### DATA SHOWN
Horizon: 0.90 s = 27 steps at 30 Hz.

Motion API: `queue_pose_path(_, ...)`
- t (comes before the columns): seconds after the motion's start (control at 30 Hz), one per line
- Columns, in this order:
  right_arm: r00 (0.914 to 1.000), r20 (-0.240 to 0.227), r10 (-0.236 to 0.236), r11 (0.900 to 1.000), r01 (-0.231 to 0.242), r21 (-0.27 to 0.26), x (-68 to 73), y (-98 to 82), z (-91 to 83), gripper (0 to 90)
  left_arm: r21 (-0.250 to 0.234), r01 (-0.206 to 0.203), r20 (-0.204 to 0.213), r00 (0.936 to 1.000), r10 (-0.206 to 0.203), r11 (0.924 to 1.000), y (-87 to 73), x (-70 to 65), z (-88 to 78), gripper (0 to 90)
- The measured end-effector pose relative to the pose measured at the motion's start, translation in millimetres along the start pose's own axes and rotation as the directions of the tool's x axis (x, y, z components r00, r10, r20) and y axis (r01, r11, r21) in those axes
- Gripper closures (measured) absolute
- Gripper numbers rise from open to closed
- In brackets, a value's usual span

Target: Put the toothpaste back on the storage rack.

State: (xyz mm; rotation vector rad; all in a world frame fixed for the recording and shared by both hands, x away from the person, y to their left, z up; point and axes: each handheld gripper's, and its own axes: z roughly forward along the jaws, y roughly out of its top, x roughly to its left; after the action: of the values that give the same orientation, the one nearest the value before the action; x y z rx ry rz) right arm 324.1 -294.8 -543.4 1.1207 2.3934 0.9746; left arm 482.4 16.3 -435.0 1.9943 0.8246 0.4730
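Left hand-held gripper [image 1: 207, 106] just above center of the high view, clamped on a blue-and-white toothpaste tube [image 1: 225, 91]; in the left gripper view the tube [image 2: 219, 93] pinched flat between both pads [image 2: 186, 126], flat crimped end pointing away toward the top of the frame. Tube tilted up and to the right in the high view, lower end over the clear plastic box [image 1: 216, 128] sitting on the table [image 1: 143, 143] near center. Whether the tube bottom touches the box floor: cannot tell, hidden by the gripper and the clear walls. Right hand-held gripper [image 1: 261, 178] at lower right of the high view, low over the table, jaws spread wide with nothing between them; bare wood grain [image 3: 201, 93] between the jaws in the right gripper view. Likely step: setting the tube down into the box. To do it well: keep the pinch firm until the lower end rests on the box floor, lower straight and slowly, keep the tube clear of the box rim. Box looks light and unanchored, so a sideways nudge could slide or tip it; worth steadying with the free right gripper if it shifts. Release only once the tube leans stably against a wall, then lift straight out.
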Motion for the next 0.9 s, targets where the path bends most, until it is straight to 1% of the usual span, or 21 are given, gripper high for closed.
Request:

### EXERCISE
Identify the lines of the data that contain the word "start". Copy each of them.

### RESULT FOR THIS TASK
- t (comes before the columns): seconds after the motion's start (control at 30 Hz), one per line
- The measured end-effector pose relative to the pose measured at the motion's start, translation in millimetres along the start pose's own axes and rotation as the directions of the tool's x axis (x, y, z components r00, r10, r20) and y axis (r01, r11, r21) in those axes

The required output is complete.